People helping people: Why is it a puzzle?

To the Source advises me of another attempt to explain altruism (sacrificing oneself for others), this time by Steve Pinker in the New York Times Magazine, as an evolutionary strategy to spread one's selfish genes. Honestly, I do not know why they bother. But they do:
For the past several decades, leading neo-Darwinists have labored hard to provide a Darwinian basis for morality. The basic idea here is that morality is a form of extended selfishness. The mother who leaps into the burning car to save her children is acting unselfishly from her point of view, but from her genes' point of view, the action is entirely self-interested. The mother is simply trying to ensure that her genes make it into the next generation. Some evolutionists like Robert Trivers extend this logic to explain why we treat even strangers decently and fairly. This is called "reciprocal altruism," which may be translated as "I'll be nice to you, so that you can be nice to me."
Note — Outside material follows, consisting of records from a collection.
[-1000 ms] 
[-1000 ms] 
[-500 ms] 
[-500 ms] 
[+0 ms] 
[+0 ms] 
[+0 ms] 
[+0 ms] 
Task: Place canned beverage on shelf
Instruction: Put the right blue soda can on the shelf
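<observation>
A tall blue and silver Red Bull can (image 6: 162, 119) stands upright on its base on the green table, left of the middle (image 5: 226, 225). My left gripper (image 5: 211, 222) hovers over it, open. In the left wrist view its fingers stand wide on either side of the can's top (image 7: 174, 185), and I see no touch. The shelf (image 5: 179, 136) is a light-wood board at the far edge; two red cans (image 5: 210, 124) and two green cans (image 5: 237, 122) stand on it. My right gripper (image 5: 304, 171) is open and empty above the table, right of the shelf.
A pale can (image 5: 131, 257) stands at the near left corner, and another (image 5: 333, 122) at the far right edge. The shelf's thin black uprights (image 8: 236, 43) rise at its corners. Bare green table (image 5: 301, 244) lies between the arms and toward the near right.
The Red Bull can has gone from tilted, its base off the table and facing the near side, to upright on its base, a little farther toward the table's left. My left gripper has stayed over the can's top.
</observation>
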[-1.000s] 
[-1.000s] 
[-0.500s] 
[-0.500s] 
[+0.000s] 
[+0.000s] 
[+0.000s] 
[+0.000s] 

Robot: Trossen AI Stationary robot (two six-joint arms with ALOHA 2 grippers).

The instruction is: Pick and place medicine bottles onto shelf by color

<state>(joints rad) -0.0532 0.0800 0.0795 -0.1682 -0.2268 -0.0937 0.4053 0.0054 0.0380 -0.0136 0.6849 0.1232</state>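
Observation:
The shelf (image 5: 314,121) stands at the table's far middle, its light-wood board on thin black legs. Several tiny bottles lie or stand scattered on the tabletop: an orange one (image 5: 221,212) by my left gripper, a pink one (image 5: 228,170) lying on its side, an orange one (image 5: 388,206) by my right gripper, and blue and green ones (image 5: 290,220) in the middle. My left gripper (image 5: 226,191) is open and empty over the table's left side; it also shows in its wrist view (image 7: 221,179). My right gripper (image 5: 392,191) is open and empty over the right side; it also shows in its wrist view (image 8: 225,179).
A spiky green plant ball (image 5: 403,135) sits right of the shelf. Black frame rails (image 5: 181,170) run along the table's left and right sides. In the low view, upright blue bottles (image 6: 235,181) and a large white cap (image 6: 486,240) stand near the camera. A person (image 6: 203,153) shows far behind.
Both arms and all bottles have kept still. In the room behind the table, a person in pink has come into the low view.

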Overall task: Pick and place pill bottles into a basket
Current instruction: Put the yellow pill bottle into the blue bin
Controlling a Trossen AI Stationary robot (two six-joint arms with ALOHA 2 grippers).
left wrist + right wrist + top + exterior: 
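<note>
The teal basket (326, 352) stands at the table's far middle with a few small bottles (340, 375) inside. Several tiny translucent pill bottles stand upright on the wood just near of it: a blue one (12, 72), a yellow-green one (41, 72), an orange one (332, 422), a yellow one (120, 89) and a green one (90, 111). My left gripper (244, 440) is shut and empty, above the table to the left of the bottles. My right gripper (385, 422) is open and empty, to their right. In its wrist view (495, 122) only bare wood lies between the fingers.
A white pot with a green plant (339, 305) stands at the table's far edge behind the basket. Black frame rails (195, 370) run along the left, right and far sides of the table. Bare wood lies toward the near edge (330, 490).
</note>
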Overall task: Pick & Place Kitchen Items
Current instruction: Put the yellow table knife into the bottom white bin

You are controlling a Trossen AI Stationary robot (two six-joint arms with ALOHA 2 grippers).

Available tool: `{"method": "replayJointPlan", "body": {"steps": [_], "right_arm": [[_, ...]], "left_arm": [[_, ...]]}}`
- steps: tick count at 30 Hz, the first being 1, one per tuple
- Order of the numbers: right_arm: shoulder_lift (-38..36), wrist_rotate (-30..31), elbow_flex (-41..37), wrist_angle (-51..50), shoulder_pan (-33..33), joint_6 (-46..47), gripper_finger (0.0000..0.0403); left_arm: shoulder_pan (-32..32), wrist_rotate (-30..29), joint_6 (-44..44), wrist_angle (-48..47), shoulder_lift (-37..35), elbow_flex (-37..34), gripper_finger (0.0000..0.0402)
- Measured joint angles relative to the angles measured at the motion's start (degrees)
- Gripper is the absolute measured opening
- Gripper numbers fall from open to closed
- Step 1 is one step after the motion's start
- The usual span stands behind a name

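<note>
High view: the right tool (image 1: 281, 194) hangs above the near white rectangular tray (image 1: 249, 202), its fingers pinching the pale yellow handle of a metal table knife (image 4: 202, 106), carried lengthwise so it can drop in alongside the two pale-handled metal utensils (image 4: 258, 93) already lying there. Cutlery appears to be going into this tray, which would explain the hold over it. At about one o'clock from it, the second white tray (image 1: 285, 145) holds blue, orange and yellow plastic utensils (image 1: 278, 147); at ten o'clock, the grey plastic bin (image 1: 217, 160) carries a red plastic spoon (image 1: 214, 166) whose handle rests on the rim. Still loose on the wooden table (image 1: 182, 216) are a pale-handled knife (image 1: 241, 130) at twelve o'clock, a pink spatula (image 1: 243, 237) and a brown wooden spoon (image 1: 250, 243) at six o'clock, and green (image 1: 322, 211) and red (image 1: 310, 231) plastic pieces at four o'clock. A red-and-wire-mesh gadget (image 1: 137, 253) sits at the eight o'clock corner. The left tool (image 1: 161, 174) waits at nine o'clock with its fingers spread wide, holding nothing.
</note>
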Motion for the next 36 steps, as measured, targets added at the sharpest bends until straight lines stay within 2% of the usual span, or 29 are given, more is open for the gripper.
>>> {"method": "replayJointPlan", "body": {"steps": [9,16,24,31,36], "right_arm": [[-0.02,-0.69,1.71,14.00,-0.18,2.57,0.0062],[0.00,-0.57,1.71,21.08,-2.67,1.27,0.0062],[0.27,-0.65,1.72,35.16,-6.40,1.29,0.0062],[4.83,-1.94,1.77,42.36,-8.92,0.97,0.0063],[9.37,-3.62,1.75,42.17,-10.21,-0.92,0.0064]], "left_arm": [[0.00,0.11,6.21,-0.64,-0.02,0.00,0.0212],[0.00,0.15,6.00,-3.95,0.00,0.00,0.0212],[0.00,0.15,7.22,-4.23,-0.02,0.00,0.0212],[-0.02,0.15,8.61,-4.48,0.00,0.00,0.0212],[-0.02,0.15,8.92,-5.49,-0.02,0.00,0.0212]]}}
Of course, that doesn't really explain why people help strangers or enemies, which they do surprisingly often. Some people just like to help or feel they must.

Actually, there isn't really a "problem of altruism." Only if you propose a theory by which everyone must be selfish, is there a problem of altruism. Absent the theory, it isn't a problem at all.

Over time, people develop a personal view of the world, which is not usually driven by genes, and they make decisions about helping from there.

In my own view, theories about "selfish genes" should be ignored unless specific genes are identified. Genes are real. The theory is probably not.